The FIA has confirmed several updates to F1's 2021 technical regulations, one of which entails "drastic improvements" to the strength of next year's chassis.
The rule adjustments were announced after Friday's meeting in Geneva of the World Motor Sport Council and include changes that will hopefully impact both the show on the track and competitors' safety.
The WMSC approved an increase in minimum mass of next year's cars from 745kg to 746kg due to the addition of new elements to monitor the Power Units.
Changes to the cars' front wing profiles have been implemented to prevent downwash which "would have resulted in a severe compromise to the overall objectives to allow cars to race more closely".

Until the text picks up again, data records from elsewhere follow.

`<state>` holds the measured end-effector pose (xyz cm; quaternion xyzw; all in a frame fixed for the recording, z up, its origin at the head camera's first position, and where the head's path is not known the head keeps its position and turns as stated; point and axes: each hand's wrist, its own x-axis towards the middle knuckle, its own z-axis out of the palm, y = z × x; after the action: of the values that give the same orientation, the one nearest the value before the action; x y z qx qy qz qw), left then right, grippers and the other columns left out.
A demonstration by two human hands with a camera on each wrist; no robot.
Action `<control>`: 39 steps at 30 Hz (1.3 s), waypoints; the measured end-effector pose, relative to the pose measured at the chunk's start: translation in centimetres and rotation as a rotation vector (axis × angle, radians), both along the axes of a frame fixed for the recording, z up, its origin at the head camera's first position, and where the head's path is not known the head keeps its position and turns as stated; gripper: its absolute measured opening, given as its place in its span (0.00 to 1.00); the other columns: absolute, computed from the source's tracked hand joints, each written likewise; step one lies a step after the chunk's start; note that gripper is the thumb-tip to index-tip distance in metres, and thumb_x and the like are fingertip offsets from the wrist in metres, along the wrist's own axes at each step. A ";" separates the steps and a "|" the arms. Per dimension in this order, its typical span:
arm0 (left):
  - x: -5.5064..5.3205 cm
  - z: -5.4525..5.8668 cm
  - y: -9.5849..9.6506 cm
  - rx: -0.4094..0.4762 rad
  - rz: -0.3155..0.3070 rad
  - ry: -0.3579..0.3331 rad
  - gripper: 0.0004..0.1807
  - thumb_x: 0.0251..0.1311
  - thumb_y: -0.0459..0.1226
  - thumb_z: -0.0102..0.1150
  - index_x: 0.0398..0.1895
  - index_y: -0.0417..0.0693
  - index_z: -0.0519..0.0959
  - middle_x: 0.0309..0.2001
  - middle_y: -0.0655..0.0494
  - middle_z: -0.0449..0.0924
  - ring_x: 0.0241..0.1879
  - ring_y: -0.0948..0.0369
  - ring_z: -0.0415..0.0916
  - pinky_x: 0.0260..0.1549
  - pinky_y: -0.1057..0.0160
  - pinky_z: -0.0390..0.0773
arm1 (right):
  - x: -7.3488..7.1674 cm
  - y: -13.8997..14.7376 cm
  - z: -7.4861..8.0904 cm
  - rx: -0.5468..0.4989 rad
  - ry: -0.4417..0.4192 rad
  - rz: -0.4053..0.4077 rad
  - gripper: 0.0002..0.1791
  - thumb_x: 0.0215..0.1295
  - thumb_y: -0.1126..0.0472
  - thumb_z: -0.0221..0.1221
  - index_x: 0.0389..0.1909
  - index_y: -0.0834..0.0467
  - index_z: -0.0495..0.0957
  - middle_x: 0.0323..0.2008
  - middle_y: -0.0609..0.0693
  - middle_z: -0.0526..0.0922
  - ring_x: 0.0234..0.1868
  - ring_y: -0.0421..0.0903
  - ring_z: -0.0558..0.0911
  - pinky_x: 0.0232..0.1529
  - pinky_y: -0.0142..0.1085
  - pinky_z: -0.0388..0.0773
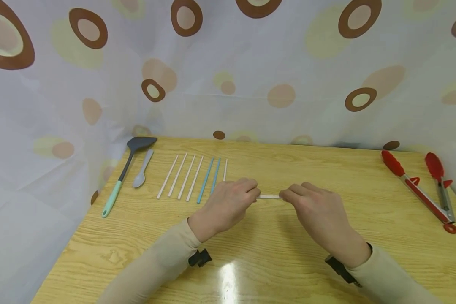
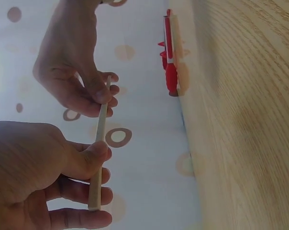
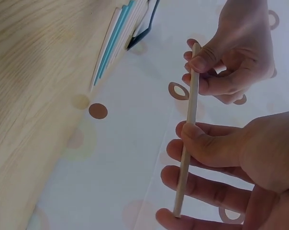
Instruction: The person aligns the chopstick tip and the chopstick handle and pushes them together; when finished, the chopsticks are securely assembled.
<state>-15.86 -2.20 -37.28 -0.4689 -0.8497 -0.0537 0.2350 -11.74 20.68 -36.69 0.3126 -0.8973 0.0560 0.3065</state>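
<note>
A pale, cream-coloured chopstick (image 1: pixel 269 196) is stretched sideways between the two hands, above the wooden table. My left hand (image 1: pixel 226 207) pinches one end between thumb and fingers, and my right hand (image 1: pixel 321 213) pinches the other. Seen from the left wrist, a bare middle stretch of the chopstick (image 2: pixel 101 125) shows between the hands. In the right wrist view the right thumb presses the chopstick (image 3: pixel 192 105) against the fingers. Behind the left hand lie a row of pale chopsticks (image 1: pixel 179 175) and two blue chopsticks (image 1: pixel 205 179); the left hand partly covers the row's right end.
At the far left lie a dark turner (image 1: pixel 125 166) with a mint handle and a grey spoon (image 1: pixel 143 169). Two red-tipped tongs, a longer pair (image 1: pixel 422 192) and a shorter pair (image 1: pixel 441 185), lie at the right. A patterned curtain (image 1: pixel 251 76) borders the table (image 1: pixel 289 261).
</note>
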 end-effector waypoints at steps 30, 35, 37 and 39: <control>1.2 0.6 0.6 -0.135 0.168 -0.116 0.04 0.61 0.41 0.68 0.30 0.53 0.84 0.25 0.63 0.73 0.18 0.68 0.70 0.11 0.74 0.62 | -1.4 0.3 -0.9 0.036 -0.026 0.137 0.21 0.45 0.82 0.70 0.37 0.57 0.85 0.33 0.47 0.83 0.31 0.47 0.80 0.20 0.36 0.76; 1.2 0.6 1.1 -0.140 0.180 -0.195 0.08 0.66 0.42 0.64 0.30 0.51 0.84 0.24 0.61 0.74 0.18 0.68 0.69 0.13 0.75 0.65 | -2.0 0.3 -0.8 0.062 -0.019 0.173 0.21 0.43 0.82 0.71 0.37 0.58 0.84 0.34 0.50 0.83 0.35 0.49 0.81 0.31 0.41 0.80; 1.0 0.6 1.2 -0.125 0.183 -0.264 0.08 0.66 0.41 0.63 0.30 0.50 0.83 0.24 0.61 0.73 0.18 0.69 0.67 0.14 0.75 0.66 | -2.6 0.3 -0.7 0.064 -0.015 0.193 0.20 0.44 0.82 0.71 0.37 0.59 0.84 0.35 0.50 0.82 0.37 0.50 0.81 0.34 0.42 0.80; 0.8 0.5 1.3 -0.085 0.186 -0.360 0.08 0.67 0.40 0.63 0.31 0.48 0.83 0.24 0.60 0.74 0.18 0.69 0.67 0.15 0.75 0.66 | -3.3 0.1 -0.6 0.056 -0.010 0.217 0.19 0.46 0.81 0.71 0.37 0.60 0.83 0.37 0.51 0.82 0.41 0.51 0.80 0.38 0.43 0.80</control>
<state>-15.08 -0.92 -36.82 -0.3806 -0.9192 -0.0785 0.0632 -15.02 20.80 -37.25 0.4161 -0.8610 0.0654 0.2851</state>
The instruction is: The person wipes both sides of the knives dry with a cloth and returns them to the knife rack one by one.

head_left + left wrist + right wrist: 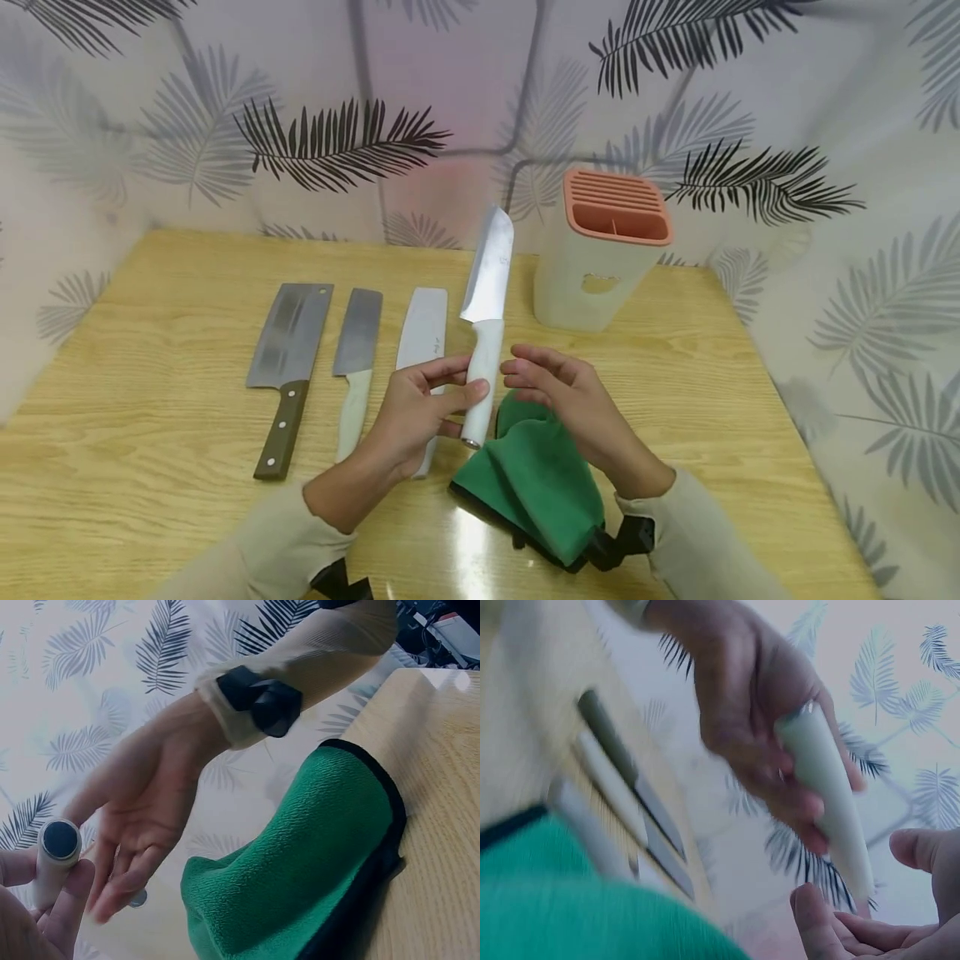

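My left hand [420,408] grips the white handle of a kitchen knife [486,358], whose blade points up and away above the table. In the left wrist view the round metal butt of that handle shows between thumb and fingers. Just right of the handle, my right hand [558,387] hangs with its fingers relaxed and apart from it, holding nothing. Beneath the right hand lies a crumpled green cloth [540,475] with a dark edge. A white-bladed knife [422,325] lies on the table, partly hidden behind the left hand.
To the left lie a cleaver [288,350] with a brown riveted handle and a cream-handled knife [357,342]. A white knife block [581,287] with a slotted orange top stands at the back right of the wooden table [712,400]. Leaf-patterned fabric [465,100] hangs behind.
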`<control>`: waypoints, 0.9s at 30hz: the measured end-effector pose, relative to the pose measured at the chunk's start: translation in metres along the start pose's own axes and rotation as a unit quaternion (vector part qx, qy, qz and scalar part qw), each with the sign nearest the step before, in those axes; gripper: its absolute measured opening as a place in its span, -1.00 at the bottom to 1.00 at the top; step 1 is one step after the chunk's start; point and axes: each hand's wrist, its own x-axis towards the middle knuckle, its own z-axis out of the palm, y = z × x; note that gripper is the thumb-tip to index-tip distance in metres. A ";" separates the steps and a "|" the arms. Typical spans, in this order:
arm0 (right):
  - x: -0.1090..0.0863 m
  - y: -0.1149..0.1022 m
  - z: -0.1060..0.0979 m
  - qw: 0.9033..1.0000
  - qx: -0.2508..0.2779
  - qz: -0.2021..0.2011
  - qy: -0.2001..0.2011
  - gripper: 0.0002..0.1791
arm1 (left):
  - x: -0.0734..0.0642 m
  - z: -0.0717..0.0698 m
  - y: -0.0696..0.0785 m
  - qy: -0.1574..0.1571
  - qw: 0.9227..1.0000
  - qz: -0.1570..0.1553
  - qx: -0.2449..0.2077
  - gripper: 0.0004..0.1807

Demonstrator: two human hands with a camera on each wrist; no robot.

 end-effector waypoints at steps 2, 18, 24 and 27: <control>0.005 -0.002 0.006 0.999 0.029 0.009 -0.029 -0.45 | 0.000 0.001 -0.003 -0.003 1.000 -0.001 -0.002 -0.57; 0.022 -0.005 0.016 0.999 0.041 0.030 -0.015 -0.57 | 0.006 0.001 -0.014 -0.025 1.000 0.001 -0.007 -0.63; 0.025 -0.008 0.008 0.998 0.039 0.034 -0.037 -0.54 | 0.007 -0.008 -0.011 -0.023 0.999 0.024 0.019 -0.66; 0.025 -0.011 0.001 0.997 0.021 0.039 -0.056 -0.54 | 0.007 -0.016 -0.009 -0.008 0.999 0.038 0.039 -0.66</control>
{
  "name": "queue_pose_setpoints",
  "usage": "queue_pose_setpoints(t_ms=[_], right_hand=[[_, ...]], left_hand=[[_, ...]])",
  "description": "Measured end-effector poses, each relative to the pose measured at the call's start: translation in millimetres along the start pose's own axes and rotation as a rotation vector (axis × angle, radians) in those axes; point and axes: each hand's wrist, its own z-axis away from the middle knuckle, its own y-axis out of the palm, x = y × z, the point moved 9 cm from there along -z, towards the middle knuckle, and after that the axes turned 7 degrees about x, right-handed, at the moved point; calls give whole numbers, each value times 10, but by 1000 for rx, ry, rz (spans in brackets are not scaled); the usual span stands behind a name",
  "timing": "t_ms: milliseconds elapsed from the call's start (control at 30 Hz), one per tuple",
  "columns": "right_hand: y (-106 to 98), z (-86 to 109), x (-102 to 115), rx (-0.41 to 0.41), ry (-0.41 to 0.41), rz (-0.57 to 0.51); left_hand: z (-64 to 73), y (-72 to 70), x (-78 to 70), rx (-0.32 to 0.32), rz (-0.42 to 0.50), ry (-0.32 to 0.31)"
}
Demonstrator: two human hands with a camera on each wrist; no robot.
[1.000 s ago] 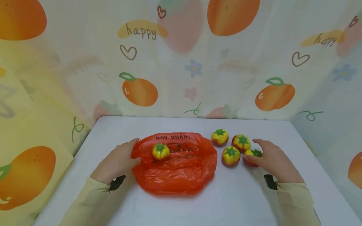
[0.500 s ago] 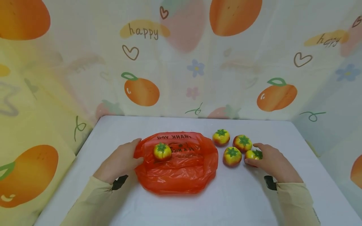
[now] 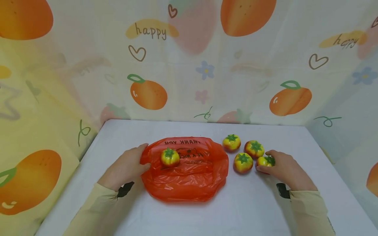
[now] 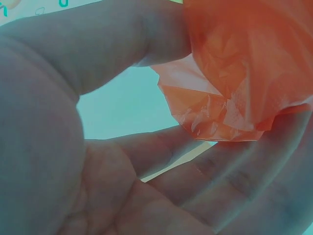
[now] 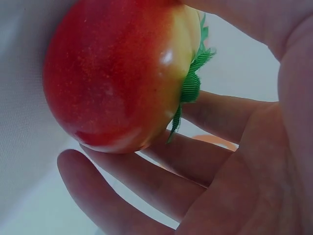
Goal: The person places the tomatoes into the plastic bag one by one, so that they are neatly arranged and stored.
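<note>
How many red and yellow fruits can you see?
5: one fruit on the red bag, three fruits on the table beside it, one fruit in the right hand. The bag may hide others.

Of five red-yellow fruits (image 3: 243,163), one sits on a crinkled red bag (image 3: 186,187).

My long sleeves (image 3: 93,208) are pale beige and lightly creased; a small black piece (image 3: 125,189) shows beside each cuff (image 3: 110,192). My left hand (image 3: 123,168) and right hand (image 3: 287,170) are bare.

Nearside tabletop (image 3: 233,209) free; 4 fruits (image 3: 243,163) obstruct beside bag (image 3: 186,188).
</note>
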Motion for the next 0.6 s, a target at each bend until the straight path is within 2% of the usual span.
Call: queue_pose_setpoints(t_ms=[300, 433, 600], right_hand=[[-18, 10, -5, 9, -11, -7], [-32, 29, -23, 19, 8, -3], [-108, 78, -13, -6, 17, 9]], left_hand=[[4, 5, -10, 5, 7, 2], [6, 14, -29, -2, 8, 6], [5, 21, -33, -9, 15, 6]])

Also, front wing endplates, top bodywork and rear wing endplates have been modified to give the teams more commercial space.
On the safety front, likely taking in the lessons learned from the tragic accident that occurred at Spa last year in Formula 2, where young hopeful Anthoine Hubert lost his life, the FIA has made "drastic improvements to the strength and energy absorption of the chassis in front, lateral and rear impacts".
Furthermore, the FIA also added "a number of updates to considerably improve electrical (high voltage) safety on the cars", while tethers will be made mandatory for a car's rear wing and rear impact structures.
Kulite - a world leader in pressure transducer technology - has been appointed as the official supplier for Power Unit pressure and temperature sensors from 2021 to 2023.
Finally, regarding the introduction next year of F1's budget cap, the FIA said that "changes to the Financial Regulations for 2021 and beyond will allow monitoring activities to be performed by Cost Cap Administrators at any point in time, remotely or at F1 Teams’ premises."